からし【辛し】 形容詞(ク活用)

しょっぺえ状況がシンドイ

意味

(1)辛い・塩辛い  *主に味覚

(2)つらい・苦しい  *主に肉体的苦痛

(3)ひどい・むごい  *主に精神的苦痛

(4)いやだ  *(2)(3)ほど重い状況ではない

(5)あぶない・あやうい  *多く「命」に係る

(6)痛切だ・はなはだしい・並々でない  

「辛くして」のかたちで・・・

(1)やっとのことで

ポイント

ピリッと塩辛い、身体に刺激を与えるものを「からし」と言います。

現代語ではほとんど「食べ物」についてしか用いませんが、古語では「痛みを伴う刺激」に広く用いまして、多くは(2)か(3)の意味になります。

ある過酷な状況があるとして、肉体的にしんどいケースなら(2)で、精神的にしんどいケースなら(3)という感じで使い分けるのかな。

だいたいそんな感じなのですが、肉体的に過酷な状況はたいてい精神的にも過酷なので、どちらでも訳せるケースも少なくないです。

そんなに重い雰囲気で使っていなければ、(4)の「いやだ」くらいで訳しておくといいですね。

(5)は、現代でも、「からくも助かった」とか使うよね。

そうですね。

あるいは、現代語の「かろうじて難を逃れた」の「かろうじて」も、もとは「からうじて」です。

ああ~。

「ぎりぎりのところで」みたいな意味かな。

現代語では「ぎりぎりのところで」という意味合いで使用することもあるのですが、古語で「からくして」という表現があったら、「たいへん困難な状況を(クリアして)」とか、「さんざんな目を(乗り越えて)」といった意味で使用されています。

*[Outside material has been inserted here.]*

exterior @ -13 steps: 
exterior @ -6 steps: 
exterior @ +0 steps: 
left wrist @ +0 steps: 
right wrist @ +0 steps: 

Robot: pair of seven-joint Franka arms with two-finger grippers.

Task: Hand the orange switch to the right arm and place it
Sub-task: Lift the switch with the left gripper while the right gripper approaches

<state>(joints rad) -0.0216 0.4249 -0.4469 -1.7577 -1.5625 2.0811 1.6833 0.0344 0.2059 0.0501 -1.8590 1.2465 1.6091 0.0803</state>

訳語としては、「やっとのことで~」「どうにかして~」などとなりやすいです。

現代語での「あぶないところでかわして」というニュアンスは、古語の「からくして」にはありません。

「あぶない(ところをかわす)」という意味では、(5)のように「からき命(が助かる)」という表現にほぼ限定されます。

おそらくこの(5)の用法がもとになって、現代語の「かろうじて」に、「あぶないところで(かわす)」という意味が含まれていったのだと思います。

とにかく、古語では「からくして=(訳)やっとのことで」と覚えてしまったほうがいいですね。

例文

これほど文覚にからい目を見せたまひつれば、思ひ知らせ申さんずるものを、(平家物語)

(訳)これほど文覚にひどい目をみせなさったので【私をむごい目にあわせなさったので】、(報いを)思い知らせてさしあげようと思うものだが、

まめやかにさいなむに、いとからし。(枕草子)

(訳)(私のことを)本気で責め立てるので、たいそうつらい

辛しや、眉はしも烏毛虫だちためり。(堤中納言物語)

(訳)いやだなあ、眉はもう毛虫のようにみえる。

「ひどい」とか「つらい」とか言えるほどでもないので、「いやだ」くらいの程度として訳します。

からき命まうけて、久しく病みゐたりけり。(徒然草)

(訳)あやうい命を拾って【あぶない命が助かって】、長く病気のままでいた。

「苦難を伴う命」ということですが、シンプルに訳せば「あぶない命」となります。

「あぶない・あやうい」と訳すのは、連体形で「命」に係っていくケースくらいだと考えて大丈夫です。

けしうはあらぬ歌詠みなれど、からう劣りにしことぞかし。(大鏡)

(訳)(好忠は)悪くはない歌人だけれど、(時と場合をわきまえないという点では)はなはだしく見劣りがしたものだ。

「痛切に」という語感から、程度がはなはだしいことも意味します。

この例文のように、たいていは悪いケースに用いるので、「ひどく~」と訳したりもします。

今日、辛くして、和泉の灘より小津の泊まりを追ふ。(土佐日記)

(訳)今日、やっとのことで、和泉の灘から小津の港を目指す。

「辛くして」という表現の場合、ほぼ副詞として扱われ、訳語も限定されます。